Succede sovente che nonostante i frutti del progresso, segno dei tempi moderni, l’uomo senta impellente la necessità di rituffarsi nel passato, ricorrendo alle antiche tradizioni, lì dove sembra riappropriarsi di quella umanità, oggi particolarmente contrastata e assillata
da varie problematiche che non risparmiano nessuno e conducono ognuno alla ricerca spasmodica di agganci a qualche certezza.
La tradizione, appunto, pare elargire spazi adatti in cui ritrovare piacevolmente se stessi ed alcuni importanti valori, spesso trascurati dalla mania di modernità dilagante. L’odierna situazione in cui siamo catapultati, non è certo delle più serene, motivo per cui ho desiderato ricordare quelle forme di comunicazione in cui sentimento e fantasia, riportandoci ad una cultura semplice e ricca nel contenuto, si sono radicate in profondità raffigurando un aspetto della realtà culturale caratteristica di una volta.

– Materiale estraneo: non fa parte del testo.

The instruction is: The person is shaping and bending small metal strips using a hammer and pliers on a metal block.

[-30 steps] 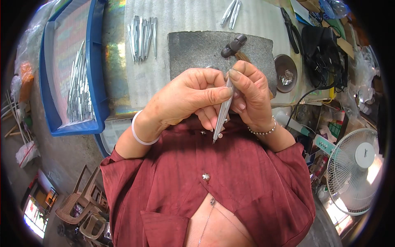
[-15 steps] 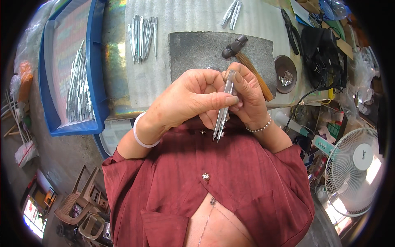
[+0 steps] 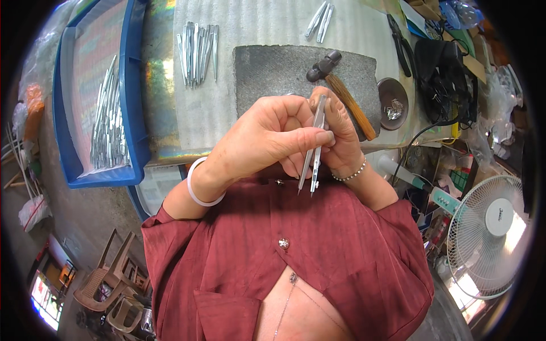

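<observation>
Over my lap, near the table's front edge, I hold a silver metal drawing compass (image 3: 316,117) with its joint end up and its two pointed legs down. The legs stand a little apart at the tips. My left hand (image 3: 259,133) is closed on it, the thumb pressed across the legs. My right hand (image 3: 342,139) pinches the compass near the top; some of its fingers are hidden behind the compass and my left hand. Beyond my hands, a hammer (image 3: 348,98) with a wooden handle lies on a grey stone slab (image 3: 259,71).
A blue tray (image 3: 136,96) on the left holds many slim metal pieces (image 3: 109,128). More metal pieces (image 3: 197,54) lie in a row on the table, and several others (image 3: 319,23) farther back. On the right are a bowl (image 3: 402,94) of small parts, pliers (image 3: 402,48) and a fan (image 3: 483,238).
The compass legs have spread slightly, one tip shifting right. My right hand has shifted a little to the left and turned. My left hand keeps its grip.
</observation>
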Demonstrator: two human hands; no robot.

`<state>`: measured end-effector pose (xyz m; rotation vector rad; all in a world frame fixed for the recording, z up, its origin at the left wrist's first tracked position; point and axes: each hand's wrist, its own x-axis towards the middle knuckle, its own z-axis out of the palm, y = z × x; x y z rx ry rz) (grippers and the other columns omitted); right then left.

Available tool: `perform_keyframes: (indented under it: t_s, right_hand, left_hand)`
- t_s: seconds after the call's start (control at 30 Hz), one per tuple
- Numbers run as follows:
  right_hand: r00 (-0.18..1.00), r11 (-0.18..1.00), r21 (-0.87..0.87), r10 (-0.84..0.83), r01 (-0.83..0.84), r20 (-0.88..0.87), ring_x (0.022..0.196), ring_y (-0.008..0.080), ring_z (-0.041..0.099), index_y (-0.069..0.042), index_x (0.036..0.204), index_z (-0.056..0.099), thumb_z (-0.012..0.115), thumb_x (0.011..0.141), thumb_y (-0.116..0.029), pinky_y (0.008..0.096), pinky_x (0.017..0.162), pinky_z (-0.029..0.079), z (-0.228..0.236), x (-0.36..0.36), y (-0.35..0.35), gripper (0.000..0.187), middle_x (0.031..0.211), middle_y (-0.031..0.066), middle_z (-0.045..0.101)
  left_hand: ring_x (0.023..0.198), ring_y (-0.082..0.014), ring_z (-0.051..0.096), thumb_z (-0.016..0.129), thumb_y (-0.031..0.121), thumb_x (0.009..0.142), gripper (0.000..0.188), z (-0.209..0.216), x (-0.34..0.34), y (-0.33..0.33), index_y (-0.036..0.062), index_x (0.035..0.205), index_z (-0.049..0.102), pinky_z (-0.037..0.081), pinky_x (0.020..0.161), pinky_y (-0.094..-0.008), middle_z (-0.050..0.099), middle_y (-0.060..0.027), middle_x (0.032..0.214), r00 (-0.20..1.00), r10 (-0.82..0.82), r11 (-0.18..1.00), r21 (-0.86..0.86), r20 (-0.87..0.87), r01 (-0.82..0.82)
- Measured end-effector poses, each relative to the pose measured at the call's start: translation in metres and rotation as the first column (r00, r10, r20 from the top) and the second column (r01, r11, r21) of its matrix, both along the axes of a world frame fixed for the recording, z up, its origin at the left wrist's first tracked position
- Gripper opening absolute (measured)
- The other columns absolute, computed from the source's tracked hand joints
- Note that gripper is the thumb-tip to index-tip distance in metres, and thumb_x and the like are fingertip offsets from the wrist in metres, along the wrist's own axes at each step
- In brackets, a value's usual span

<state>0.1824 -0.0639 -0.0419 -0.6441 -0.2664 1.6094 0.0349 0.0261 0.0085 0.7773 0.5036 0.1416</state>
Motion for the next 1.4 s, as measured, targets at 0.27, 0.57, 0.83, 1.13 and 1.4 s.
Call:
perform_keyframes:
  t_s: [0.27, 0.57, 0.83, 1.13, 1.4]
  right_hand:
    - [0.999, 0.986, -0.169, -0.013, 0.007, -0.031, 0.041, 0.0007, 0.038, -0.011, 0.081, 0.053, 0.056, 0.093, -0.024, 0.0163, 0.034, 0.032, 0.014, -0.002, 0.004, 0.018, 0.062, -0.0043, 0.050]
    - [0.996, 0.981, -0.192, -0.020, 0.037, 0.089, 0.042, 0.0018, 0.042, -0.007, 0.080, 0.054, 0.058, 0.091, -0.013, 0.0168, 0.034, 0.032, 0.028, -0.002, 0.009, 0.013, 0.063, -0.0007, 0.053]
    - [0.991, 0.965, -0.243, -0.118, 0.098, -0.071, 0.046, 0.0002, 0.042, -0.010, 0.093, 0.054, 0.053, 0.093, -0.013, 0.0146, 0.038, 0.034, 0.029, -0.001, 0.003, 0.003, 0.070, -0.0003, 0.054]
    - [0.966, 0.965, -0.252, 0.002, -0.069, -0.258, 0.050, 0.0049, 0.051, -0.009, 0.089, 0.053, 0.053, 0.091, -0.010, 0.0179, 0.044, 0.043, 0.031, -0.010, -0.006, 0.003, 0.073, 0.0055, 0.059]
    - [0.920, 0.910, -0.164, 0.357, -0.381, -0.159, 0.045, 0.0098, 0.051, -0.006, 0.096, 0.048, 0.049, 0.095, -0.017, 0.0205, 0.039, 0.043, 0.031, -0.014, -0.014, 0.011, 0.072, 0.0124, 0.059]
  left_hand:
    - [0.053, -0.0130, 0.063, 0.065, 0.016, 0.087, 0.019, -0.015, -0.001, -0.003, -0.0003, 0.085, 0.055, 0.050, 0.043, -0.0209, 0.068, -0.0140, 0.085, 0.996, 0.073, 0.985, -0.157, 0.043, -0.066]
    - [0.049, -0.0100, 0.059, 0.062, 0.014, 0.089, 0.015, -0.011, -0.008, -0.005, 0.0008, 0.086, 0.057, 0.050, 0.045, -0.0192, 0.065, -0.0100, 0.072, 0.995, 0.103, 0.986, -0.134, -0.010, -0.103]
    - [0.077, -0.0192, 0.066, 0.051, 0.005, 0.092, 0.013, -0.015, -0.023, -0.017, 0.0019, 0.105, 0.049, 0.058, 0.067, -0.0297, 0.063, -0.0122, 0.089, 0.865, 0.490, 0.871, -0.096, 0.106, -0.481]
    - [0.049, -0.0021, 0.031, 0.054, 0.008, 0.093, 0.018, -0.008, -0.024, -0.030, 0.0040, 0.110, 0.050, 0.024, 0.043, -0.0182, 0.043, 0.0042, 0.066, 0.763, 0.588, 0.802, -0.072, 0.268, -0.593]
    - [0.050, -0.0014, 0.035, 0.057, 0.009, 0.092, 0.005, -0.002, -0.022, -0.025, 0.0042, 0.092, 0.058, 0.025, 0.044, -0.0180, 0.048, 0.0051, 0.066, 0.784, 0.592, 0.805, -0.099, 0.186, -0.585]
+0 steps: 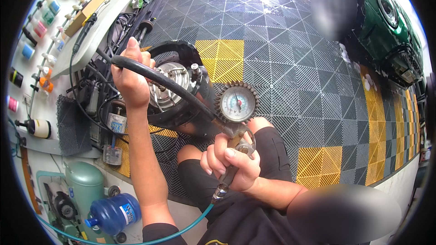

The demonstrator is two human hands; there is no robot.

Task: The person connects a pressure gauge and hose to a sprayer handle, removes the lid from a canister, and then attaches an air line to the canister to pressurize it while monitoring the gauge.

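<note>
My right hand (240,165) is wrapped round the handle of a tire inflator gun. Its round dial gauge (237,103), in a black ribbed rubber guard, faces up above my fist. A thick black rubber hose (177,90) runs from the gun up to my left hand (132,81), which grips it near its far end, thumb pointing up. A teal air hose (200,220) joins the bottom of the handle through a metal coupling (220,193). Behind the black hose stands a dark tank (200,124) with a metal lid (171,79), partly hidden by my left hand.
Interlocking grey and yellow tiles (281,77) cover the floor. At left are a white shelf (97,27), spray bottles (47,13) on the wall, and tangled black cables. Lower left hold a green compressor tank (85,174) and a blue water jug (116,213). A green car (377,22) stands far right.
</note>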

Credo fortemente di deliziare grandi e piccoli, riesumando i giochi ed i giocattoli creativi di un tempo ormai andato, richiamandoli alla mente con modi e strumenti intelligenti per la realizzazione, frutto d’intuìto ed arguzia, divertendosi con poco ma buono! Sì, proprio così, con strumenti semplici ricavati da materiali di risulta e mezzi occasionali, attingendo da “madre natura”.
“A tocca ferro”
Gioco all’aperto che si praticava in luoghi dove i materiali metallici potessero essere presenti. Il sorteggiato, inseguiva velocemente i suoi amici, intenti a toccare del metallo: colui che era stato catturato dall’inseguitore prima di aver toccato il metallo, doveva prenderne il posto continuando a giocare.
“La campana”
Era un gioco di società che si praticava all’aperto o in qualche giardino, dove occorrevano equilibrio, abilità e destrezza nei movimenti, agilità, attenzione, fantasia ed un gesso o una piccola pietra per disegnare “la campana”. Per terra si tracciavano delle caselle numerate ed ogni giocatore, seguendo scrupolosamente delle regole ben precise, doveva conquistare con piccoli saltelli su di un piede le caselle, senza mai toccare le linee delimitanti e solo l’uso delle mani era concesso per recuperare la pietra o “staccia”, altrimenti definita. Chi era bravo ad arrivare, superando le numerose caselle senza mai sbagliare, nella classica zona di riposo, ritornava a percorrere felicemente “la campana”, fino a riuscire a conquistare abilmente tutti i numeri delle caselle. Un gioco veramente divertente che si pratica ancora adesso!
“Il cerchione”
Non era altro che il cerchione della ruota di bicicletta, senza accessori che si faceva roteare con una spinta, fino a quando non si arrestava, cadendo, o lo si rincorreva a perdifiato, tentando e ritentando d’imprimergli delicate spinte tramite un’assicella di legno, per poi farlo proseguire dritto restando in piedi.
“La trottola”
Era un piccolo strumento di legno ben congegnato, a forma di trottola. Si giocava con una cordicella che si avvolgeva alla parte appuntita della stessa: tirando abilmente l’estremo capo della cordicella, l’oggetto girava e rigirava reggendosi in piedi. Un semplice oggetto, con cui il divertimento era assicurato!
“La rotella”
Era un giocattolo rumoroso realizzato con un cerchio di legno, bloccato al centro da un chiodo, ad un’asta lignea. Logicamente il chiodo non teneva ben fissi cerchio ed asta, la cosiddetta “rotella” che appunto, era mobile e permetteva di organizzare delle simpatiche corse spingendo l’asta. E dire che la conservo gelosamente ancora, tra i miei ricordi più cari d’infanzia, perché regalo di mio nonno!
Che dire? Giochi poveri, ma belli, lì dove “il bisogno aguzzava l’ingegno”, creativamente!